* **Your instructions**
Your answer must be the full listing, reproduced exactly, minus any pictures.

* **Dataset excerpt**
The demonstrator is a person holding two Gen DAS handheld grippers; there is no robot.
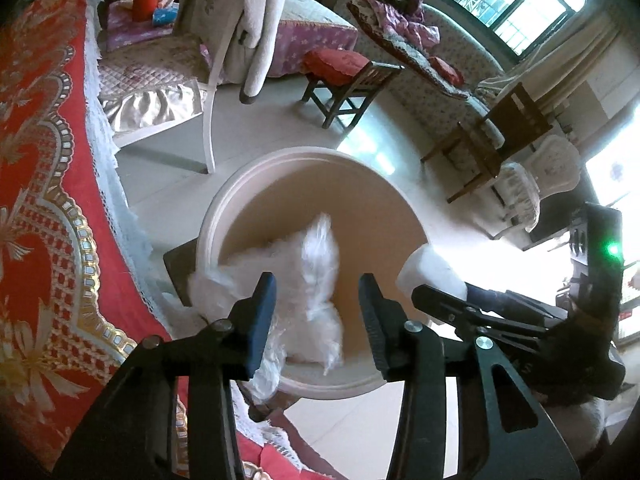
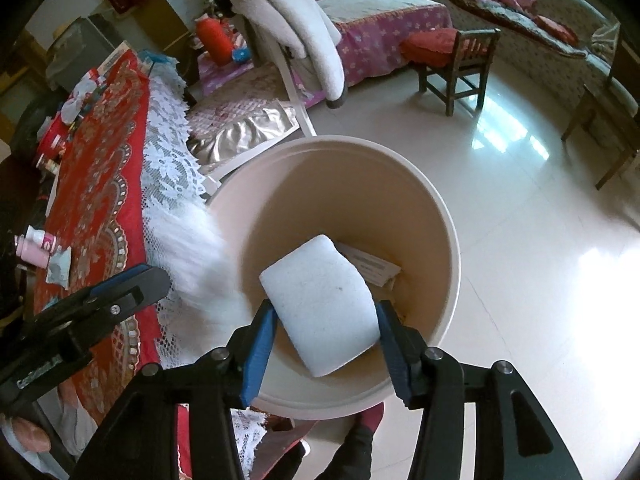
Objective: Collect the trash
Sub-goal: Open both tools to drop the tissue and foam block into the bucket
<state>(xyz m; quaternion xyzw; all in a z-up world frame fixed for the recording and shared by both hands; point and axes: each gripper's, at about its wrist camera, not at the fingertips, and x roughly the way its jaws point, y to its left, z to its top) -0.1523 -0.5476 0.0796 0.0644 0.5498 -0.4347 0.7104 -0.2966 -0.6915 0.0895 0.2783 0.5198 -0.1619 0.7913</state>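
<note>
A cream round bin [image 1: 224, 208] stands on the floor beside the red-clothed table [image 1: 40, 160]. My left gripper [image 1: 316, 304] is open above the bin, and a crumpled clear plastic bag [image 1: 320, 280], blurred, hangs loose between and below its fingers, over the bin. My right gripper [image 2: 326, 332] is shut on a white foam block [image 2: 324, 304] and holds it over the bin's [image 2: 448, 216] mouth. A white paper scrap [image 2: 372, 266] lies at the bin's bottom. The right gripper with the foam [image 1: 432, 276] shows at the right of the left wrist view; the left gripper [image 2: 132, 284] shows at the left of the right wrist view.
The table's white lace edge [image 2: 168, 168] hangs next to the bin. Small bottles [image 2: 36, 248] and clutter [image 2: 72, 108] sit on the table. A white chair with a draped white coat [image 2: 296, 20], a small wooden chair with a red cushion [image 2: 452, 56], a bed and a sofa stand behind. Glossy tile floor [image 2: 520, 240] lies to the right.
</note>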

* **Response to the exercise**
The demonstrator is a person holding two Gen DAS handheld grippers; there is no robot.
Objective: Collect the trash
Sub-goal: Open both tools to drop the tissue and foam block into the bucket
<state>(xyz m; quaternion xyzw; all in a z-up world frame fixed for the recording and shared by both hands; point and axes: each gripper's, at about its wrist camera, not at the fingertips, and x roughly the way its jaws point, y to its left, z to its top) -0.1523 -0.5476 0.0796 0.0644 0.5498 -0.4347 0.7104 -0.2966 -0.6915 0.0895 0.2783 0.5198 -0.1619 0.7913</state>
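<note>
A cream round bin [image 1: 224, 208] stands on the floor beside the red-clothed table [image 1: 40, 160]. My left gripper [image 1: 316, 304] is open above the bin, and a crumpled clear plastic bag [image 1: 320, 280], blurred, hangs loose between and below its fingers, over the bin. My right gripper [image 2: 326, 332] is shut on a white foam block [image 2: 324, 304] and holds it over the bin's [image 2: 448, 216] mouth. A white paper scrap [image 2: 372, 266] lies at the bin's bottom. The right gripper with the foam [image 1: 432, 276] shows at the right of the left wrist view; the left gripper [image 2: 132, 284] shows at the left of the right wrist view.
The table's white lace edge [image 2: 168, 168] hangs next to the bin. Small bottles [image 2: 36, 248] and clutter [image 2: 72, 108] sit on the table. A white chair with a draped white coat [image 2: 296, 20], a small wooden chair with a red cushion [image 2: 452, 56], a bed and a sofa stand behind. Glossy tile floor [image 2: 520, 240] lies to the right.
</note>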

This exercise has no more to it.